The final group of stakeholders are the employees. “Again it is trite to say ‘We are nothing without our people,’ but I happen to believe it. We have promised and we mean it, that there will be no involuntary redundancies. That does not mean there will be no losses through attrition. People come and go all the time, so that is only natural,” Dew said.
The new bank will have 4,800 employees, more than 90 percent of them Saudi citizens and 20 percent women. Its new chairperson will be Lubna Olayan, head of the eponymous conglomerate and one of the leading business figures in the Kingdom. “She has a track record in business, leadership expertise and international connectivity. To have somebody like that as chair of the new bank is an incredibly powerful statement. She will also be the first female chair of a listed Saudi company,” said Dew, who will be managing director of the new entity.

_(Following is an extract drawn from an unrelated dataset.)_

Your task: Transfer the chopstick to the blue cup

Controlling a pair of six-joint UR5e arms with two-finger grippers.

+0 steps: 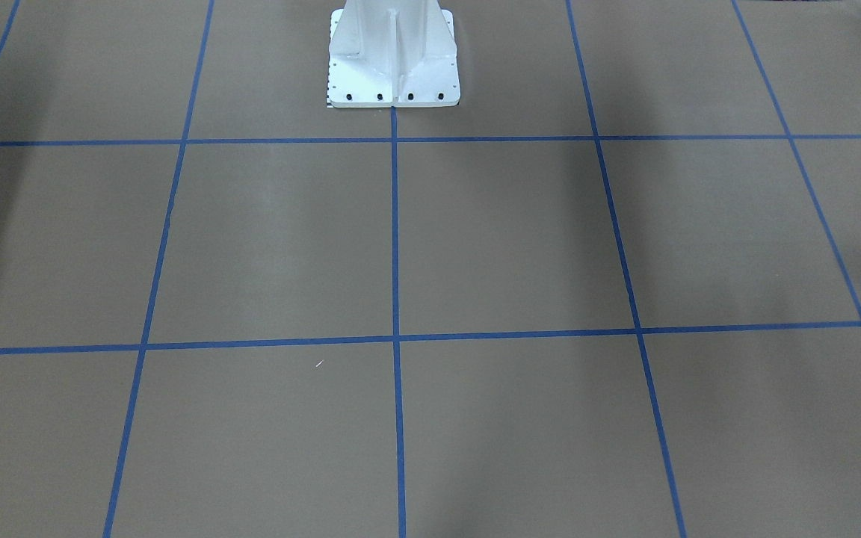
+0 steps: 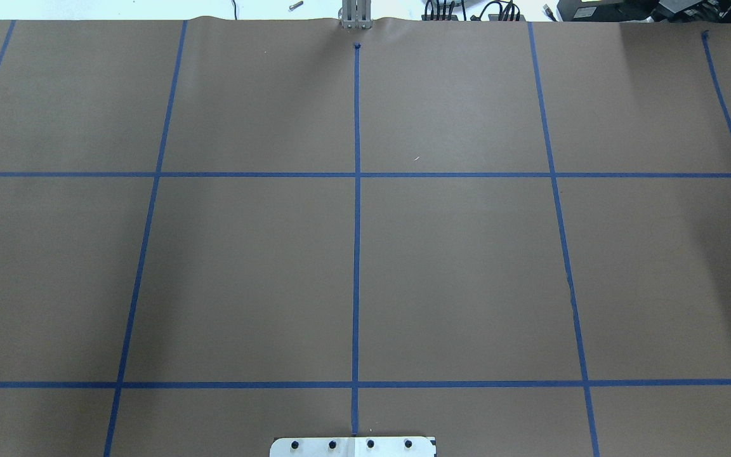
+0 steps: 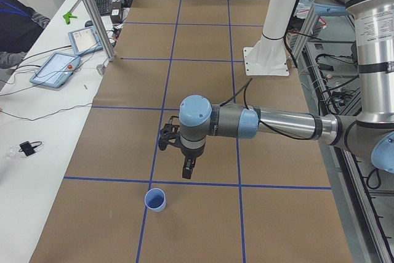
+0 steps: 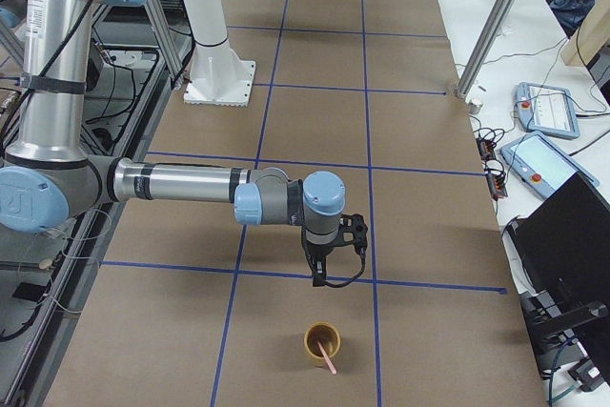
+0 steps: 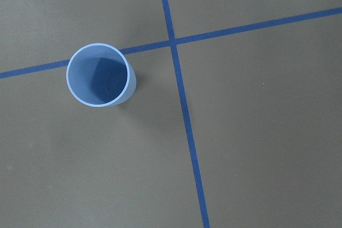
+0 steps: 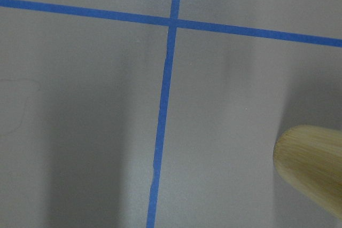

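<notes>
The blue cup (image 3: 155, 200) stands upright on the brown table near a blue tape crossing. The left wrist view looks straight down into it (image 5: 99, 76), and it is empty. My left gripper (image 3: 186, 170) hangs above the table a little beyond the cup; I cannot tell whether it is open. A pale pink chopstick (image 4: 327, 359) leans in a tan wooden cup (image 4: 322, 342) at the table's other end. My right gripper (image 4: 318, 278) hangs just above and behind that cup; I cannot tell whether it is open. The tan cup's wall shows in the right wrist view (image 6: 312, 172).
The white robot base (image 1: 393, 60) stands at the table's middle edge. Blue tape lines (image 2: 356, 222) divide the brown paper into squares. Tablets and cables (image 4: 548, 131) lie on the white side bench. A metal post (image 3: 92, 13) stands at the table's far edge.
</notes>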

The bank will start operating in what Dew sees as an improving economic and financial environment in the Kingdom, with the long-promised privatization and initial public offering program materializing. “Two years ago, growth and bank lending were falling. In 2018 there has been a modest but significant improvement, and I do believe next year is going to show further improvement.”
On the geopolitical background, always a big factor in the business climate in the region, he brings a historical perspective to bear.
“When I came here 40 years ago, Israel-Palestine was the big issue. Since then, the region has become even more complicated and volatile. But business has navigated through these problems and I’m confident it will do so again. It’s all about having strong foundations,” he said.